● **Exercise brief**: Within the entries below, find every line that has the string "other", then copy it.

● **Listed records**:
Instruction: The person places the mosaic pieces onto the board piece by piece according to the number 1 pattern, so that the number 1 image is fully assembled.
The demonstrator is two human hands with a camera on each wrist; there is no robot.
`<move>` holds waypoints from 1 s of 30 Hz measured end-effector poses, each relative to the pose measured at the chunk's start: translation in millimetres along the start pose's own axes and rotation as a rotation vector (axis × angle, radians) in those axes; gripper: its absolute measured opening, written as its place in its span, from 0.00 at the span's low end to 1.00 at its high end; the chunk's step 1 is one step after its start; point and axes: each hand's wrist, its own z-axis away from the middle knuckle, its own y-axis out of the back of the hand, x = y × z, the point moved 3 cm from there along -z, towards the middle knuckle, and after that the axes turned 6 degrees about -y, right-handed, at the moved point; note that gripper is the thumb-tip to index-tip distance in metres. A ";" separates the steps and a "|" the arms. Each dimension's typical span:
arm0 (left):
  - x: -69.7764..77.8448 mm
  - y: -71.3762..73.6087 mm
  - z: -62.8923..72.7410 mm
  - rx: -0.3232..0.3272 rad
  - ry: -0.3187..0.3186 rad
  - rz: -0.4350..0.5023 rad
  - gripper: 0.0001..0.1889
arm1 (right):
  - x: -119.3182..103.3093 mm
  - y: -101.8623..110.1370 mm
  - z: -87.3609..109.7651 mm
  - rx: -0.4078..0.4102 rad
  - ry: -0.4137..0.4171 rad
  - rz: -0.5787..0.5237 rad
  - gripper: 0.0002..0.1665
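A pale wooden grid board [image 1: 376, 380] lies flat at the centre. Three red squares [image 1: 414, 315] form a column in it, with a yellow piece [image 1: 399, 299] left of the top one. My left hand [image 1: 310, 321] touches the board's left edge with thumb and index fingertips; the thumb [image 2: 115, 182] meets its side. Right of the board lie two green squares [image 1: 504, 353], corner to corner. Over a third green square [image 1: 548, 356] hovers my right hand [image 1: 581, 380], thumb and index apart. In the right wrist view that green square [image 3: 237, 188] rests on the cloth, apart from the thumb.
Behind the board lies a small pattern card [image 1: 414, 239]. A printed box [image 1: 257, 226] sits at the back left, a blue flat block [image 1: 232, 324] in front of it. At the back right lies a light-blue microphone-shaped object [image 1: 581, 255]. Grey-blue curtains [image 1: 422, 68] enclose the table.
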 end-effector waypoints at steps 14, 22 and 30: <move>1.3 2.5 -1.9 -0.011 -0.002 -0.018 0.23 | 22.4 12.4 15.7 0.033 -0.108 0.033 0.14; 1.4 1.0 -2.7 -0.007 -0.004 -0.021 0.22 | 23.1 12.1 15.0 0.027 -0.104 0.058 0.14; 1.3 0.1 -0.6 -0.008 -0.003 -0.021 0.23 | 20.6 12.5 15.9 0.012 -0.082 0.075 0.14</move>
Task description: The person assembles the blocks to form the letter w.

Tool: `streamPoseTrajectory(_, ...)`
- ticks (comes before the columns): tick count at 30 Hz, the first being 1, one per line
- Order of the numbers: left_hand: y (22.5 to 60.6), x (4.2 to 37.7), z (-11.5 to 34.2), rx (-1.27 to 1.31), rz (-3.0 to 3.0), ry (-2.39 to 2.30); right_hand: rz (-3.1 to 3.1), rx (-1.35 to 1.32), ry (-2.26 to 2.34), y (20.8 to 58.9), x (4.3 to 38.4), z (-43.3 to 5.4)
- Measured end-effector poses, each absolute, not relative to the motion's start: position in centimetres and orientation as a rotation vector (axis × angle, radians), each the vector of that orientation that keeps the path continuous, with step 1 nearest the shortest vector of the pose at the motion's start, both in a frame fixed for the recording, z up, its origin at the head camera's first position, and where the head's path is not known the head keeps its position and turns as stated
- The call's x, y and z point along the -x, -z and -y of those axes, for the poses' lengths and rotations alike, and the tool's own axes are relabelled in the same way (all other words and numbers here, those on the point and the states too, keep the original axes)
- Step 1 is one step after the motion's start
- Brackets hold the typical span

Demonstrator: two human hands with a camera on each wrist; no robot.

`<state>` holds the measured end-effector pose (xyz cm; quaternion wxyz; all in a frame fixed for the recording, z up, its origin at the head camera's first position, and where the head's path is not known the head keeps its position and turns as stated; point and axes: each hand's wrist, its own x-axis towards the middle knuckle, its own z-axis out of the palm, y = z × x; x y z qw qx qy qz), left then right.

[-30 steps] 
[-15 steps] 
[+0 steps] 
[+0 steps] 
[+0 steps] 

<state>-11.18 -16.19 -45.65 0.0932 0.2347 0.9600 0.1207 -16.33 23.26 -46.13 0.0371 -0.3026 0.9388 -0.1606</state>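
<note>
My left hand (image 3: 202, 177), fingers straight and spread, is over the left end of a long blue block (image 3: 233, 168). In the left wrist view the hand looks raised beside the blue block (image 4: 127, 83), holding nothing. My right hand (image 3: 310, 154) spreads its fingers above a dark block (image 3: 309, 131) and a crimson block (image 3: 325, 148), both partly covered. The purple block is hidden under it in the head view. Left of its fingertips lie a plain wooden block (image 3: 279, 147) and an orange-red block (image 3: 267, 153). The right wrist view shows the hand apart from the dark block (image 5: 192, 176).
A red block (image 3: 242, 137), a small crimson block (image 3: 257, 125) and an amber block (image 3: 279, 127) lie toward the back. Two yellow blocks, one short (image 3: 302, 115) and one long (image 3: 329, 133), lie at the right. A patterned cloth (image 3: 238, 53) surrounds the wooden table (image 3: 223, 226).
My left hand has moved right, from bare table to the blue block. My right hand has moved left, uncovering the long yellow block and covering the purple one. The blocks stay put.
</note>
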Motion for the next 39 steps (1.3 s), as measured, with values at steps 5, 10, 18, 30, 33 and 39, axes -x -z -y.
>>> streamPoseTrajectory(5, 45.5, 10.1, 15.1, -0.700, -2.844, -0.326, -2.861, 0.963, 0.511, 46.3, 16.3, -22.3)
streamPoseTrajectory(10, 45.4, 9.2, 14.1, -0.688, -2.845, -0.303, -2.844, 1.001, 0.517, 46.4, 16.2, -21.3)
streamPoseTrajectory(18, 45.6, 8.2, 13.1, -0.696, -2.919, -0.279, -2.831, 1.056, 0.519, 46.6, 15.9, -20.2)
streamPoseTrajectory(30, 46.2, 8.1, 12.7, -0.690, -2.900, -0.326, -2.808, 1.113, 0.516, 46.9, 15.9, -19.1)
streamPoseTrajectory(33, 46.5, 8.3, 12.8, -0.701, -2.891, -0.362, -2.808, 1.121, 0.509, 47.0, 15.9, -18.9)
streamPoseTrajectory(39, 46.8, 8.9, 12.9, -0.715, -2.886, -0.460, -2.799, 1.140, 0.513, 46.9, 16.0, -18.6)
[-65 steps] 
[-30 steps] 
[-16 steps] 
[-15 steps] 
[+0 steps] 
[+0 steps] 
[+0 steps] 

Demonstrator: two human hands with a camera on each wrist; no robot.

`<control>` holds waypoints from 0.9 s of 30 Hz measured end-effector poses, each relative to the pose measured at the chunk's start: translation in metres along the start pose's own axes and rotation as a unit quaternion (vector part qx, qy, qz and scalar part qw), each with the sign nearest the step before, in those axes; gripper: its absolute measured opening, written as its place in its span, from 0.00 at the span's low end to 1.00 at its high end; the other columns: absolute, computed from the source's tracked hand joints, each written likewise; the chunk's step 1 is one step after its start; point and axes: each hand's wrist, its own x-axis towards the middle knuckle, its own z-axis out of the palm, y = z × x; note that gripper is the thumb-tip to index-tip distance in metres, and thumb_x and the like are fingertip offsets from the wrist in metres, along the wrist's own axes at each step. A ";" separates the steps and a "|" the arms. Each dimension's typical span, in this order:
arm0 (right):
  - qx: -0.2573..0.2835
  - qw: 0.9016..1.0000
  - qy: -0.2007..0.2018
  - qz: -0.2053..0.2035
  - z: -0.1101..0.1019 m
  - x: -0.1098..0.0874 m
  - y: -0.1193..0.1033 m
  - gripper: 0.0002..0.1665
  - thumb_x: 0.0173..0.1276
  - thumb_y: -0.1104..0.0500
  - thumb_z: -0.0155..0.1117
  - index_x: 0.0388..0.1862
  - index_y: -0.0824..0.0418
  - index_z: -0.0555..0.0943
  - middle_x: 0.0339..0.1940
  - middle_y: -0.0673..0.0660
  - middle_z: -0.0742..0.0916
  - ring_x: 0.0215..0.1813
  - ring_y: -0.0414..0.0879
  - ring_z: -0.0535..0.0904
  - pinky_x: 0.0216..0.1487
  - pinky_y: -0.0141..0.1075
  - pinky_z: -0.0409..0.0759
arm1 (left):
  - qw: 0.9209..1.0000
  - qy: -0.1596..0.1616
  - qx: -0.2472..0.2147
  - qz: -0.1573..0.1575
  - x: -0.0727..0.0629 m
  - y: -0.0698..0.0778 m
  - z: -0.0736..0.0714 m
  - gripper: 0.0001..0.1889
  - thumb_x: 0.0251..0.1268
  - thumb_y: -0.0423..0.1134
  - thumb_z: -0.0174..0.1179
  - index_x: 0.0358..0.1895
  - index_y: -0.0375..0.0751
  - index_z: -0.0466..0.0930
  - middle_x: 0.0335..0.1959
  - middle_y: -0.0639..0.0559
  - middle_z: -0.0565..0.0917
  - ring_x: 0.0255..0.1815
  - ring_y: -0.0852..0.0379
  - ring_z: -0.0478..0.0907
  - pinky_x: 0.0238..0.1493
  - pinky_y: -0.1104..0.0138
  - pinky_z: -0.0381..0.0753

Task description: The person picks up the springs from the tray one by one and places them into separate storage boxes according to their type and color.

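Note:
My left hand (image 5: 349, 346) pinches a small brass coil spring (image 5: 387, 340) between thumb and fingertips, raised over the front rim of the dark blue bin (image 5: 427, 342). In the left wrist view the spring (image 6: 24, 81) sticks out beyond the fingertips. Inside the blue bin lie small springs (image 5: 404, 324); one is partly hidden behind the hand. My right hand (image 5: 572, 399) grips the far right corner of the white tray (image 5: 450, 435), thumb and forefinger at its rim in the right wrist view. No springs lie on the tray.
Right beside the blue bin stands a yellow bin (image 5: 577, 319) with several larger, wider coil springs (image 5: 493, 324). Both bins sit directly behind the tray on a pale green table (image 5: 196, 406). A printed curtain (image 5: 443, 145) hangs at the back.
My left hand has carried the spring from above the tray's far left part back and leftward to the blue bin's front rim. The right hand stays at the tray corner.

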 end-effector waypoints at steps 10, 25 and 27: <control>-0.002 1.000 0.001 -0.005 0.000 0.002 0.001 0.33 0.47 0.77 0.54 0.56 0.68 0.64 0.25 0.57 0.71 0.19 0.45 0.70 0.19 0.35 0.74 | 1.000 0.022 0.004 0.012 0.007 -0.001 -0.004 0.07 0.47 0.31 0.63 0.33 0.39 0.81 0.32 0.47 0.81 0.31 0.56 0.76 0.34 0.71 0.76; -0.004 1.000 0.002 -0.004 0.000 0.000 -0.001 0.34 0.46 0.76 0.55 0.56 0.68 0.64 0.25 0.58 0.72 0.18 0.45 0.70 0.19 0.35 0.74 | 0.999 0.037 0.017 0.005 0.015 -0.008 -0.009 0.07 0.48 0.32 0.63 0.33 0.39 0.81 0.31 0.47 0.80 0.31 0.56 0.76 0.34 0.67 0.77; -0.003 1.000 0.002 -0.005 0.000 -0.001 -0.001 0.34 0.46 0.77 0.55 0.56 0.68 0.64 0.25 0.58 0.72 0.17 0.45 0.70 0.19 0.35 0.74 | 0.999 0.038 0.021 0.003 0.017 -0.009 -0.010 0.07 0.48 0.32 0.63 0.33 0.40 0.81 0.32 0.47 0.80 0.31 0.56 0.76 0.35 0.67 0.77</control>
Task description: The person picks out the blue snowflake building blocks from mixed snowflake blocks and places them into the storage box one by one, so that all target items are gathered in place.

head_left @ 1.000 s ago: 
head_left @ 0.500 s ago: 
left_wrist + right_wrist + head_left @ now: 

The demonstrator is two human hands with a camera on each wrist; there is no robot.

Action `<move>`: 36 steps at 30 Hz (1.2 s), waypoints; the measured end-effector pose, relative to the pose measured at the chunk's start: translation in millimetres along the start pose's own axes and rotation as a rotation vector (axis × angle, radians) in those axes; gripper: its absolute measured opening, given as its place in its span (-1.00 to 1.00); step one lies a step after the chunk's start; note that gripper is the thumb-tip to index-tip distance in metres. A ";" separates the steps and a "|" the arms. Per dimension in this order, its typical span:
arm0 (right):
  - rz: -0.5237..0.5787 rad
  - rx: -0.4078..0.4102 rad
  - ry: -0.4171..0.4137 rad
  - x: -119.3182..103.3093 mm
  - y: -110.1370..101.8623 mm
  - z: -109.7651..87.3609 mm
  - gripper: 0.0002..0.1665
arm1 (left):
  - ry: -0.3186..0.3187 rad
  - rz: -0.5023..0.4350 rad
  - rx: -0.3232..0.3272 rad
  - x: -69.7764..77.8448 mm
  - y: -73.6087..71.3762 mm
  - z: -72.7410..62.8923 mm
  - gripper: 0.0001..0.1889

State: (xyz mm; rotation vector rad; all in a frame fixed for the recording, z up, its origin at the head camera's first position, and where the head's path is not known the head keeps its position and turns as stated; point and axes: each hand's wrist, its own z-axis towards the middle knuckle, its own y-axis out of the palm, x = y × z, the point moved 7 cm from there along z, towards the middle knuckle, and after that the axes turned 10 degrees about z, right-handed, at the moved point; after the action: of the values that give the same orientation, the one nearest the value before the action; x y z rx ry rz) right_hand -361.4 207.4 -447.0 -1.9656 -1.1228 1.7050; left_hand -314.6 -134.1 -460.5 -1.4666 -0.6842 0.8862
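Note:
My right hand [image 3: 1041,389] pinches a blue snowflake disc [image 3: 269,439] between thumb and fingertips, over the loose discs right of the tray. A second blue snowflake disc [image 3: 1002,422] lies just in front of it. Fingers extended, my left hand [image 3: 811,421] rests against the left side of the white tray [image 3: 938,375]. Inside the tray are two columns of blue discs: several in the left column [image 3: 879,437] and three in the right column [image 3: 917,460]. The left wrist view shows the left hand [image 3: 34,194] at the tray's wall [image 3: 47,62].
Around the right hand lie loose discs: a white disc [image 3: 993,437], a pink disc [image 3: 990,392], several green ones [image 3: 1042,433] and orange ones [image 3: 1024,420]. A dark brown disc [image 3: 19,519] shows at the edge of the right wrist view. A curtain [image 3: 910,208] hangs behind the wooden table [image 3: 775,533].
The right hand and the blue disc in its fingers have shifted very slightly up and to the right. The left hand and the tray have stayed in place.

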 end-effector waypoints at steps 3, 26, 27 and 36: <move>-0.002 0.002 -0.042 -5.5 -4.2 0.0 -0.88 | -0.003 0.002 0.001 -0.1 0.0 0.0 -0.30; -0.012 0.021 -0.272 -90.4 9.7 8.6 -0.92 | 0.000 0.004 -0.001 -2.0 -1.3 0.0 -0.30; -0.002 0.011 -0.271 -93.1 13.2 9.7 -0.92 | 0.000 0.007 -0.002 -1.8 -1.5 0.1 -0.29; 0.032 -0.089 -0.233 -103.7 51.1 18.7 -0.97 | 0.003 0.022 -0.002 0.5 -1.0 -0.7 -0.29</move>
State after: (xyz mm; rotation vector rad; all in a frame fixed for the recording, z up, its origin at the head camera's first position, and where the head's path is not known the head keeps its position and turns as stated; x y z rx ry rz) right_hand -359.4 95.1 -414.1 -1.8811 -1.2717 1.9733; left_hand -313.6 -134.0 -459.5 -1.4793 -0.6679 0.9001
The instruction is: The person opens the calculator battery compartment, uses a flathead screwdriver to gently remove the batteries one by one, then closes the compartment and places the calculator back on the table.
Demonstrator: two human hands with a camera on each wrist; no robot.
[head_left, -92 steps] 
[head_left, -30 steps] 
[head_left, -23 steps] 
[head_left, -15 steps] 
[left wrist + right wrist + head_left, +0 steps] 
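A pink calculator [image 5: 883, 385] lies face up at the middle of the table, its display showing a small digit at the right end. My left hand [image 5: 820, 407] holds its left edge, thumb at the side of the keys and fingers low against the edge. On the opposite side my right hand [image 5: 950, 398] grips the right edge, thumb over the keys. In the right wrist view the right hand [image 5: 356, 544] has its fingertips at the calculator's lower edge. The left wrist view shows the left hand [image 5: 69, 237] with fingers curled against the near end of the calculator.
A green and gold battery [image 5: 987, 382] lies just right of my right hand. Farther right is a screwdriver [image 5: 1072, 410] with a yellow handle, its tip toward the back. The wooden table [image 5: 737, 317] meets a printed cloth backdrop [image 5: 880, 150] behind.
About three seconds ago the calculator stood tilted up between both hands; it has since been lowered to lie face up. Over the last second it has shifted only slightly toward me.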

● **Response to the task**:
- The call's x, y and z point along the -x, -z and -y of those axes, for the poses' lengths and rotations alike, and the tool's own axes are relabelled in the same way (all other words and numbers here, those on the point and the states too, keep the original axes)
`<control>` holds waypoints from 0.9 s of 30 Hz measured end-effector poses, each relative to the pose measured at the chunk's start: translation in metres along the start pose's own axes and rotation as a unit quaternion (vector part qx, qy, qz and scalar part qw), each with the sign nearest the step before, in those axes; gripper: its absolute measured opening, written as its place in its span, from 0.00 at the span's low end to 1.00 at its high end; the other columns: absolute, computed from the source's tracked hand joints, each written likewise; the chunk's step 1 is one step after its start; point and axes: each hand's wrist, its own x-axis towards the middle knuckle, its own z-axis out of the palm, y = z × x; note that gripper is the thumb-tip to index-tip distance in metres, and thumb_x and the like are fingertip offsets from the wrist in metres, along the wrist's own axes at each step. A ";" separates the steps and a "|" the arms. Each dimension's typical span, in this order:

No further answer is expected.